This notebook demonstrates how machines may be trained to learn derivatives pricing, in a simple context. We consider first a (polynomial) basis function regression, then a (vanilla) artificial neural network (ANN). We aim to learn the future price in 1y of a 2y call option of some strike $K$, as a function of the then prevailing underyling asset price $S_1$. Models learn from samples simulated in the Black & Scholes model.

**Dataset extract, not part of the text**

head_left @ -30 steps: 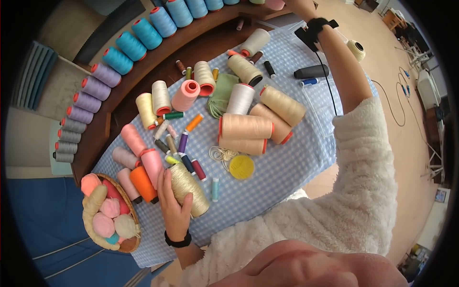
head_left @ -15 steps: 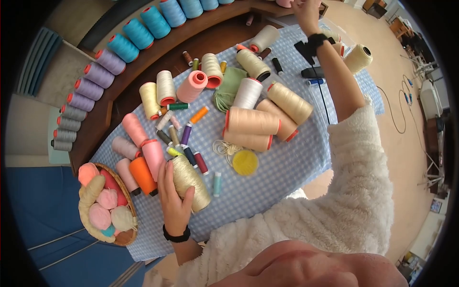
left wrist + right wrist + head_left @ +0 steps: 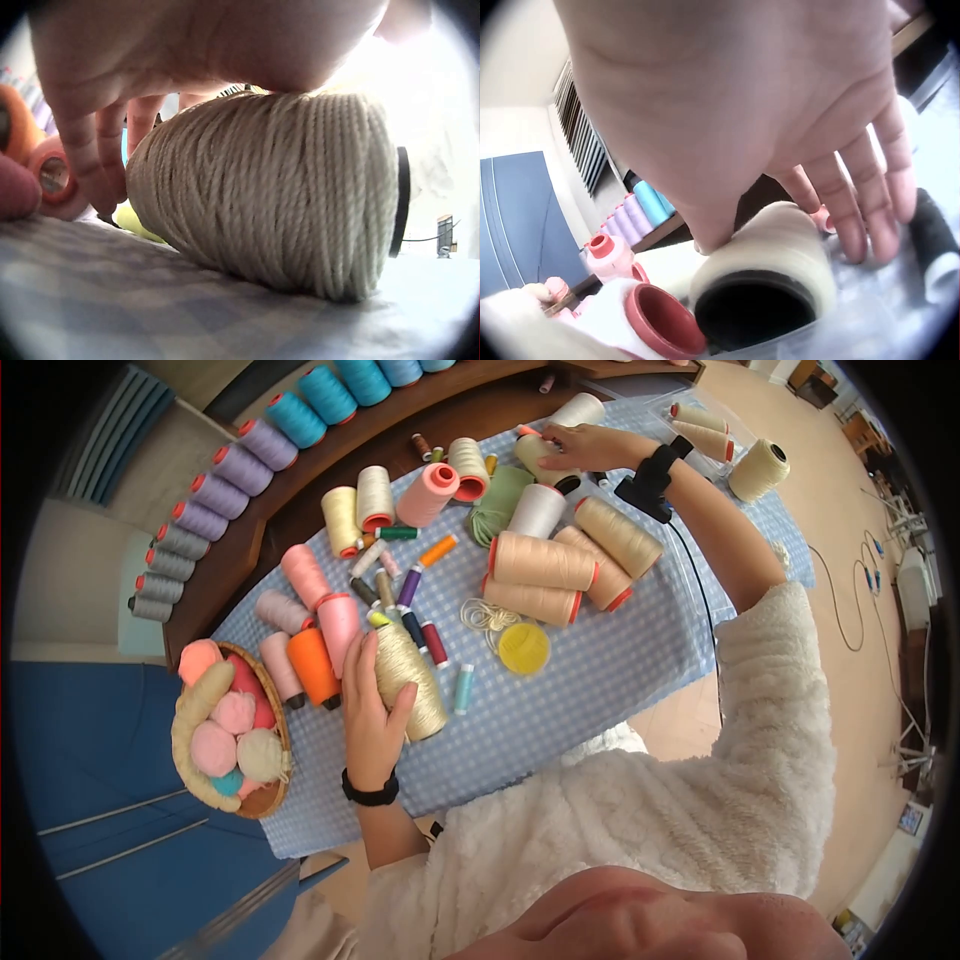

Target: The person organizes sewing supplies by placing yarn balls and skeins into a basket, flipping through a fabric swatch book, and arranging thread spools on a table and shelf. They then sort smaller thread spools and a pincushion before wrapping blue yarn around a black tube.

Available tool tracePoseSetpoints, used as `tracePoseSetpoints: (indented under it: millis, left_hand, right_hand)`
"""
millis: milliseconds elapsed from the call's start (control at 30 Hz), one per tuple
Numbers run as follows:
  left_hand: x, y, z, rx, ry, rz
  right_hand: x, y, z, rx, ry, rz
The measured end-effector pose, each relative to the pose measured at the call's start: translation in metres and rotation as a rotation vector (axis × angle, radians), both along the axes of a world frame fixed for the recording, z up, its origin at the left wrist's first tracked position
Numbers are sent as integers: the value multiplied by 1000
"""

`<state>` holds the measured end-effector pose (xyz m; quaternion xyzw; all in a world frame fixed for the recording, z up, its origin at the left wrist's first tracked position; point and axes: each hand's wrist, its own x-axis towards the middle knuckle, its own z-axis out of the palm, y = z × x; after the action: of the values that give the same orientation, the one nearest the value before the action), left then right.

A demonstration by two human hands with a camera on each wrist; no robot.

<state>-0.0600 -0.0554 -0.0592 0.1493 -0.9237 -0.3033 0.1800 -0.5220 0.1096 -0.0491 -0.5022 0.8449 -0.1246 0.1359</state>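
Note:
My left hand (image 3: 375,720) lies over a shiny cream-gold cone of thread (image 3: 415,685) on its side near the table's front edge. In the left wrist view its palm is on top of the cone (image 3: 262,195), fingers bent down along one side. My right hand (image 3: 600,448) is at the far side of the table, over a cream cone of thread with a black base (image 3: 535,455). In the right wrist view the thumb is at one side of this cone (image 3: 780,240); the other fingers extend past its opposite side, spread. Just beside it lies a white cone with a red base (image 3: 660,319).
Peach cones (image 3: 545,560), pink cones (image 3: 340,622) and small spools (image 3: 437,550) cover the checked cloth (image 3: 600,670). A basket of yarn balls (image 3: 285,750) stands at the left. Blue, purple and grey cones (image 3: 240,468) line a curved wooden shelf. A clear box (image 3: 735,420) is back right.
My right hand has left a pink cone on the shelf at the top and come down to the black-based cream cone. The left hand stays on its cone. The head view has shifted.

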Motion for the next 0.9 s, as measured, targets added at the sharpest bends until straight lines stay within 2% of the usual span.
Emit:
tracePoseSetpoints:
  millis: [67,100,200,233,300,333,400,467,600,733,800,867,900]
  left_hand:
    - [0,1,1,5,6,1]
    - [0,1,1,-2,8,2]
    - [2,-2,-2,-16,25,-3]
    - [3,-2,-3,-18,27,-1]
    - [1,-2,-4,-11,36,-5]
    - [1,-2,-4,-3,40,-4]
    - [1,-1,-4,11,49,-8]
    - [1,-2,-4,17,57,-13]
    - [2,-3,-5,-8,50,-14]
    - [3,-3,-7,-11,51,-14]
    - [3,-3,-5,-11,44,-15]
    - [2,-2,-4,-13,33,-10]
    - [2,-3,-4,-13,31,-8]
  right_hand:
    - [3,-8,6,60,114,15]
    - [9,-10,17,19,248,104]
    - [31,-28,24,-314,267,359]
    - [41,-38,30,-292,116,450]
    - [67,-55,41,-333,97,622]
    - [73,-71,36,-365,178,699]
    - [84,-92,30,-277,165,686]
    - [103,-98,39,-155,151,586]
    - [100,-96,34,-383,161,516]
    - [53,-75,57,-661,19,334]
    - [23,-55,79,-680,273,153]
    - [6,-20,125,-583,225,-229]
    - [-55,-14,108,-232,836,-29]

More precisely, the training set is generated with Monte-Carlo under Black & Scholes' dynamics with a given volatility $\sigma$, and no rates or dividends. Each scenario consists in a sample $\left(X, Y \right)$, where $X = S_1$ is the underlying asset price in 1y, and $Y = max \left( 0, S_2 - K \right)$ samples the corresponding payoff of the call in 2y in the same scenario. 

Volatility is increased during the first period ($0$ to $T_1$). We widen the distribution of $X = S_1$ to increase data in the wings, without change to the relationship between $X = S_1$ and  $Y = max \left( 0, S_2 - K \right)$, which is what we aim to learn. This is a simple but effective means to mitigate extrapolation, a persisting problem in financial machine learning.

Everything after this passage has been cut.